# Description of the task
Output the whole listing below. Keep it exact.

# Data shown

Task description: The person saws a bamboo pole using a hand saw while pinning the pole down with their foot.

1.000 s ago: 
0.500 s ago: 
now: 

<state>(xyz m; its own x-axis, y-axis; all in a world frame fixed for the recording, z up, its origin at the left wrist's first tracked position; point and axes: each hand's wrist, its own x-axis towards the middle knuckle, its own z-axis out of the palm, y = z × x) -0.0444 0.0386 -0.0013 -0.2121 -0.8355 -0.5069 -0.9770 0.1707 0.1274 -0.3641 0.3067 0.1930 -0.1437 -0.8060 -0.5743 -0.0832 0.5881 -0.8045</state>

# Answer to this problem
Task description: The person saws a bamboo pole using a hand saw while pinning the pole down with their foot.

1.000 s ago: 
0.500 s ago: 
now: 

<state>(xyz m; its own x-axis, y-axis; all in a world frame fixed for the recording, z up, its origin at the left wrist's first tracked position; point and axes: each hand's wrist, its own x-axis towards the middle knuckle, its own z-axis out of the palm, y = z × x) -0.0444 0.0386 -0.0013 -0.2121 -0.8355 -0.5069 -0.9770 0.1707 0.1274 -0.3641 0.3067 0.1930 -0.1437 -0.8060 -0.5743 -0.0832 0.5881 -0.8045</state>

Nothing remains to add to the answer.